All for one, 'R-one' for all
James McLurkin works on an early version of the inexpensive new R-one multi-robot platform. Credit: Jeff Fitlow/Rice University

"I wanted Rice's R-one robots to be cheap enough that I could build hundreds of them," McLurkin said. "Lowering the cost was a way to make it possible for our lab to study large swarms, but it was also a way to give something back to the robotics community -- to make it possible to put these into any classroom or aftercare program that wants them."

McLurkin said the parts for the R-one currently cost about $200 and can be put together in just a few minutes. Within the next year, he plans to begin offering the R-one as a kit that can be assembled at home or school.

And he's already pioneering the educational model for the R-one in his introductory engineering course for Rice freshmen.

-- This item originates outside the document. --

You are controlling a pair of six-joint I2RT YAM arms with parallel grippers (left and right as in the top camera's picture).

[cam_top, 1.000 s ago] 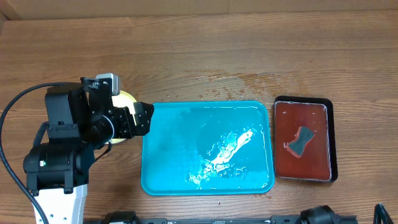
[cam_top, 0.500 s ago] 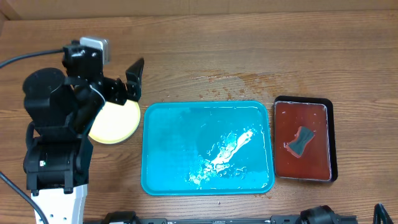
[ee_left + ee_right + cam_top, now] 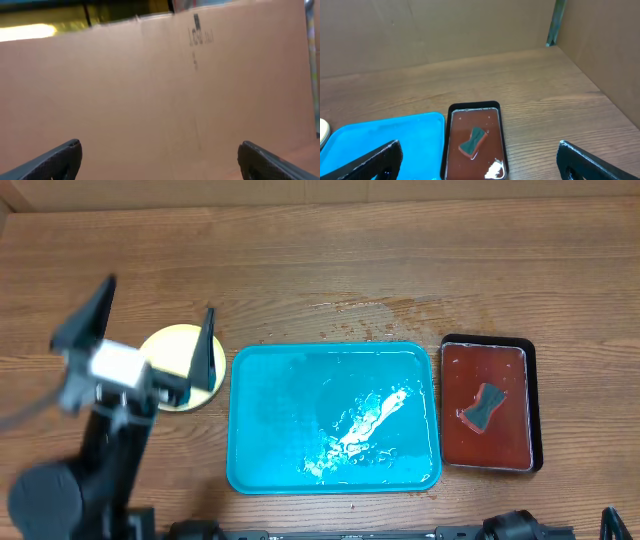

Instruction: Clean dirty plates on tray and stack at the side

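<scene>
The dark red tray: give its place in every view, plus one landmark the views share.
Overhead: the dark red tray lies on the right side, just right of the turquoise tray.
Left wrist: not in it; only a cardboard wall shows.
Right wrist: bottom centre, with a dark sponge lying in it.
Landmark: the turquoise tray sits at its left side in both views.

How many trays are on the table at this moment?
2: the turquoise tray in the middle, and the dark red tray just to its right. None appears hidden.
</scene>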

Each student in the class is issued a robot on day one.

"The students work by themselves on programming and mechanical engineering. I just handed out a homework assignment last week on velocity control and building a feedback loop," he said. "But the real magic happens when they get together. Now we can learn about distributed control. We can play Follow the Leader and have the robots flock and organize together."

For the course's final project last fall, McLurkin divided the class into teams for a tournament of "Quidditch" -- a game in the popular Harry Potter books.

"It was a shameless attempt to get more students interested in engineering, but it was also a great educational experience," McLurkin said. "The students had to work together to program their robots to do all the important things you have to do to win a game of Quidditch, and they did amazingly well."

McLurkin's R-one project is already attracting national honors; the National Academy of Engineering named him one of the "most innovative, young engineering educators" and selected him to participate in next month's 2011 Frontiers of Engineering Education symposium in Irvine, Calif.; and Minneapolis-based Proto Labs this month selected McLurkin for its Cool Idea! Award, an honor that includes free prototyping and short-run production services to help advance the R-one program.